COUNT VII; VIOLATIONS OF THE FIFTH AMENDMENT – Due Process Clause and THE FOURTEENTH AMENDMENT – Due Process Clause and Equal Protection Clause
On December 6, 2010 I filed a motion with Judge Christian pursuant to NC Rules of Civil procedure Rule 60b (4), the order is void requesting the Court to set aside the Domestic Violence Protective Order entered on May 3, 2010. A hearing was set for December 20, 2010. Proper notification was made by me as required through the Domestic Violence Division to my wife through her attorney Rick Croutharmel. I appeared on December 20, 2010, however no one from the other party was present. Judge Christian asked me if I had served the other party to which I responded that I had successfully served my wife’s attorney but that I understood the attorney may be challenging his need to appear. The Judge continued the date until I could definitively resolve the service of process issue (although there was none). The attorney was in violation of the order to present himself in representing his client or withdraw. Neither was done and no action taken against the attorney by the court. I contacted the attorney by email and the attorney agreed to represent his client and requested that I notify him of the date of the next scheduled hearing. I informed Judge Christian’s clerk of the developments and requested the matter be put back on the calendar. After quite some time and at least one follow-up email with the clerk, I received a notice in the mail setting a date of March 16, 2011 for this matter (for a motion filed on December 6, 2010???). So, this is the run-around given to such a serious matter in that an illegal order exists and that the mere existence of this unlawful, void protective order has caused and continues to cause irreparable harm to the me, my wife and our 7 minor children, in that it has imposed restrictions on our basic freedoms and other basic rights afforded them by and through the Constitution of the United States.

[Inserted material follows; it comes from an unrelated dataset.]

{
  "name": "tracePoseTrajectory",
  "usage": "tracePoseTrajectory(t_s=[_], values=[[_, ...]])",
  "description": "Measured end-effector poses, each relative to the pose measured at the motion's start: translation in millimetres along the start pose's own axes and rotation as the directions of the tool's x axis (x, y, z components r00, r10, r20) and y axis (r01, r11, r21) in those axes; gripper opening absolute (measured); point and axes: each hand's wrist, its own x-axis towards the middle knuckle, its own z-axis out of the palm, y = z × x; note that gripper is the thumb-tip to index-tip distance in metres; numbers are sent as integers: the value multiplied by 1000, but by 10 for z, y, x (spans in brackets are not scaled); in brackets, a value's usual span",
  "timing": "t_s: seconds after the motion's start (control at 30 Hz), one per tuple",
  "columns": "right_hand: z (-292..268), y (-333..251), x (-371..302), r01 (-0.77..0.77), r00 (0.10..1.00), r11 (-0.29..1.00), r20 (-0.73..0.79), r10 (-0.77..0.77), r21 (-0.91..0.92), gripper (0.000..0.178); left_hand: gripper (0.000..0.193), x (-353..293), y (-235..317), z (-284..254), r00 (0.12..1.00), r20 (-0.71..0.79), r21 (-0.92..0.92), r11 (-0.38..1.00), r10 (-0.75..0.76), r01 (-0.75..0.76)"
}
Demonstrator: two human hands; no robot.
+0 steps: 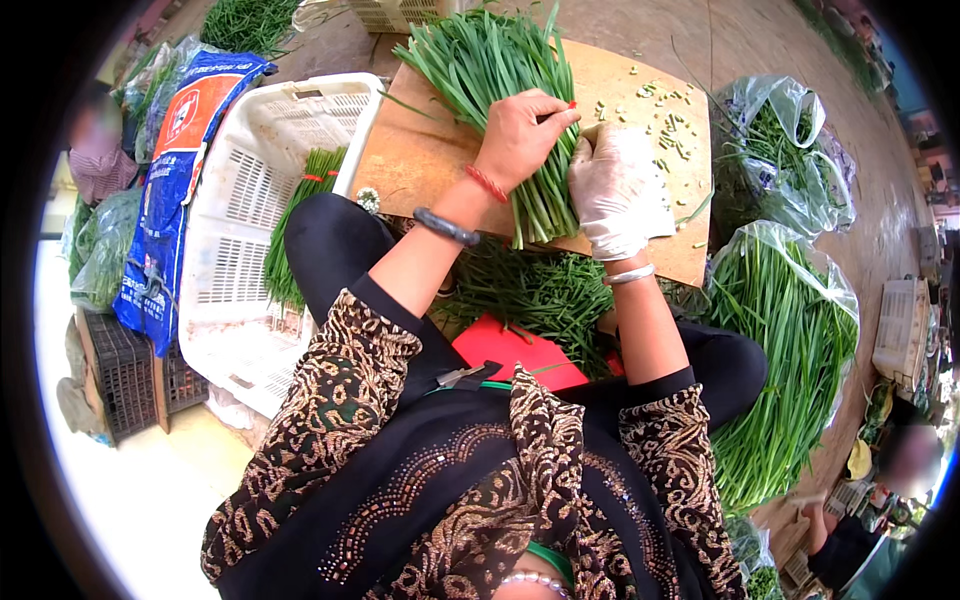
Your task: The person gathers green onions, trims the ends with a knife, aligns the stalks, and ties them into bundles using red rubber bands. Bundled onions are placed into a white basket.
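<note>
A bunch of long green chives [490,62] lies on a wooden board [400,150], its leafy ends away from me and its cut stems toward me. Across its middle rests my left hand [522,128], bare, with fingers pinched on a small red band [573,105]. My right hand [618,190], in a white glove, is closed against the bunch's right side; its curled fingers hide whatever they hold. Short cut stem pieces [675,130] are scattered over the board's right part.
At left stands a white plastic crate [240,200] with a red-banded bunch [290,240] in it, beside a blue sack [165,210]. Loose greens [540,290] lie under the board, near a red sheet [520,352]. Bagged chives [775,360] stand at right. Other people are at the edges.
</note>
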Motion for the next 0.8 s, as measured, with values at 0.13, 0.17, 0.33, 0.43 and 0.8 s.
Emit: tracePoseTrajectory(t_s=[0.13, 0.17, 0.33, 0.43, 0.8], values=[[72, -26, -23, 26, 999, 995, 35, -23, -98, 10, 14, -58, 47, 161, 926, -93, 137, 926, 367, -353], [102, -23, -18, 10, 998, 995, 59, -5, -94, 10, 14, -62, -18, 242, 928, -117, 89, 934, 354, -345], [141, 110, -127, 14, 1000, 991, -24, -11, 131, 9, 21, 11, -289, 405, 987, -122, 109, 990, 107, -94], [161, 181, -136, -81, 997, 956, 18, 79, 281, 8, 23, -11, -317, 335, 989, -27, 238, 962, 142, -132], [-54, 327, 246, -374, 876, 902, 401, 268, 213, 23, 10, -73, -309, 202, 906, 236, 405, 812, 352, -421]])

COUNT VIII – VIOLATIONS OF THE FIFTH AMENDMENT – Due Process Clause, and THE FOURTEENTH AMENDMENT – Due Process Clause
Last, but not least, I have been deprived of custody and even visitation on the basis of this unlawful DVPO issued by Judge Lori Christian throughout this process and during these current Juvenile Dependency Proceedings. I had not seen my children in over 226 days (as of February 5, 2011) as a result of the unlawfully entry of this DVPO and Judge Christian’s conduct in the courtroom. A parent’s right to the custody of his or her children is an element of “liberty” guaranteed by the 5th Amendment and the 14th Amendment of the United States Constitution. Matter of Gentry, 369 NW 2d 889, MI App Div (1983).